On the other hand, what would rather happen is that we will slowly integrate machines into ourselves - litteraly. As soon as the baby is born we will tag it with an RFID, we will implant sensors for infrared vision, ultrasound, we will inject nanoparticles to boost the immune system. In other words I see a cyborg future were we become one with the machines. If anything or anyone will destroy us it will only by ourselves, at the same time if anything helps us prosper, it will also be ourselves. The future is (mostly - short of a big meteorite hitting us) in our hands...
Did anyone foresee that in the 90s the largest empire humans ever built would evaporate like a soap bubble? (Except Poul Anderson in the 1953 story "The Last Deliverer").

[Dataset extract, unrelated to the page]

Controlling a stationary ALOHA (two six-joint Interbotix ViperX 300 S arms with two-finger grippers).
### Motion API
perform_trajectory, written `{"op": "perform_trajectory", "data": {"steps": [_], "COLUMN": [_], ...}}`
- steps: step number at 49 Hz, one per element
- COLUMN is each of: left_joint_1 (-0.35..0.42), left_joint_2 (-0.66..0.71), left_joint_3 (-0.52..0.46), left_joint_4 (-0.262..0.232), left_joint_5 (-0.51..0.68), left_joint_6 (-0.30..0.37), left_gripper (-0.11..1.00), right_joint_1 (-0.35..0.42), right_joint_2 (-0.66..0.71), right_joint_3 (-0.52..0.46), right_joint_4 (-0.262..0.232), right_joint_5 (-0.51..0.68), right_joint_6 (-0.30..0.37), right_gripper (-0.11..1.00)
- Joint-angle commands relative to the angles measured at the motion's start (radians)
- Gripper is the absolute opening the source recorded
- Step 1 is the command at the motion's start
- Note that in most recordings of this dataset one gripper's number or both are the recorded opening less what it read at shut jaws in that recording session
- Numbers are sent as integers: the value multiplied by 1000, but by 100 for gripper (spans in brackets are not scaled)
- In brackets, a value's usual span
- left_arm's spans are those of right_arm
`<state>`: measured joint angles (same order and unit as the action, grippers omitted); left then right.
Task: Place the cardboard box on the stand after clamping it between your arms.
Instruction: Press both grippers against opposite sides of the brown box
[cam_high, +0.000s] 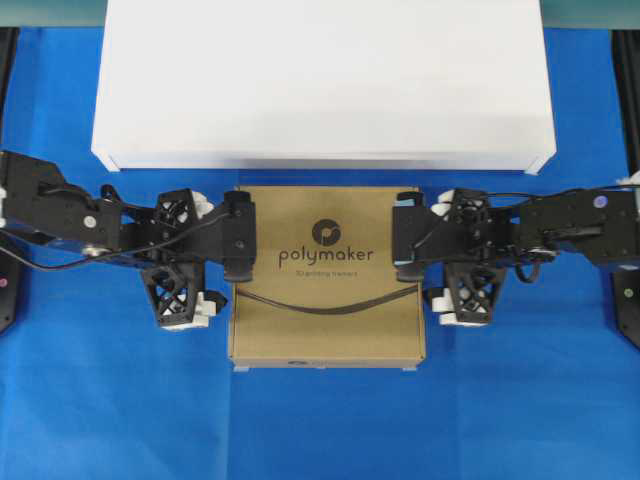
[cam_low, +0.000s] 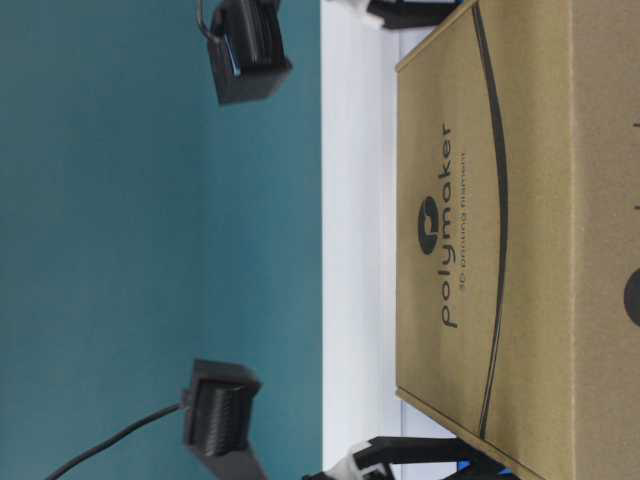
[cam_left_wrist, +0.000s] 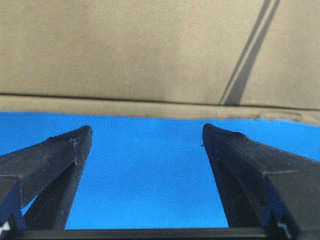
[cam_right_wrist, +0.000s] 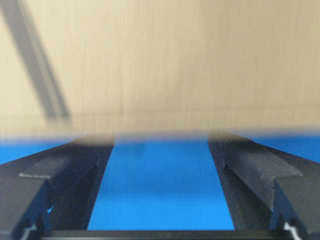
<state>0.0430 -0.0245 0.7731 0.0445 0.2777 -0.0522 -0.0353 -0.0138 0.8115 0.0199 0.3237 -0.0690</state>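
The cardboard box (cam_high: 328, 275) lies flat on the blue desk (cam_high: 320, 430), between the two pincers and just in front of the white stand (cam_high: 323, 85). The left pincer (cam_left_wrist: 145, 137) has its fingers spread wide and holds nothing; the box edge is a little ahead of its tips, with a strip of blue desk between. The right pincer (cam_right_wrist: 160, 142) is also wide open and empty; its tips are at the box edge or slightly under it, and I cannot tell if they touch.

The box looks stiff and probably light, with smooth cardboard sides that may slip under pressure. I think the best hold is to press on the two opposite side walls near their middle, so it does not turn when it is lifted.

On the lid is printed "polymaker" with a round logo above and a curved dark line below. A small line under the name is too blurred to read surely.
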Motion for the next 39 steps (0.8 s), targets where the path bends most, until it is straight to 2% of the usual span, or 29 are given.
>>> {"op": "perform_trajectory", "data": {"steps": [1,20,39], "left_joint_1": [-5,6,11], "left_joint_2": [6,52,63], "left_joint_3": [-18,-83,-132], "left_joint_4": [3,3,3], "left_joint_5": [-18,-60,-52], "left_joint_6": [3,71,71], "left_gripper": [86,86,86], "right_joint_1": [3,-2,-14], "right_joint_2": [3,11,6], "right_joint_3": [-32,-40,-46], "right_joint_4": [0,2,2], "right_joint_5": [-28,-31,-32], "right_joint_6": [-8,-9,-8], "right_gripper": [99,99,99]}}
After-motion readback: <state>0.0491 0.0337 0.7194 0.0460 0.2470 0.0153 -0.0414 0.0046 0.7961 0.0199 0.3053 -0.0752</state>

Talk about existing models of how things work falling apart.
Imagine an intelligent and curious human from rural Nepal, or Papua New Guinea. Could you explain your job to them?
Could you do your job without the embryonic augmentations we have now, such as Google?
We're partway up that vertical curve now.
I don't get it. I live in Australia, and I see 3G video phones on tv all the time. I don't own one because I'm a geek and I don't see why you need a phone to do more than allow you to talk to people, but every second 16-22 year old has one. Maybe the problem with predicting the future is simply that Americans are all living in the past.
How we know is more important than what we know.
Ethically speaking, you have the right to resist indeed. What's missing from the discussion (and for TFA if I'd only read it) is one of the most important factors that make singularity a thing to welcome, if you have the guts to modify yourself, or to refuse no matter what: the forces driving our development.
It might be we still follow the survival of the fittest rule.
But then, how come I sense this disturbing trend that is stripping the single man of all his cultural and material property?
Men in the past had access to renewable water sources because there was a different kind of pollution, didn't fear the sun because of the ozone layer depletion, didn't pollute the land with genetically engineered crop or chemicals. Culturally speaking the trend is stripping man of every set of values which is not money: French revolution fucked the aristocracy. Fascist trolls made us hate nationalism associating it with violence and ignorance (this is an european perspective, in fact usa people were more nationalist, but now you have your own bush troll). Global media fucked home-bred traditions in the west, while Communism did the same in a more violent and explicit way in the east. Corporations have stripped us of science. Scientific experiments in total privacy and patents make not science, but occultism. Now everything is poised to strip us of religion, as the battle is between islamic violent and sexist integralism, neo-con crusaders, zionists will end up with people worn by WWIII refusing anything that remotely sounds like faith.
This is a brain dump not an analysis. Am I wrong? I sure hope i am. But think about it when you have to evaluate any change marketed as "progress".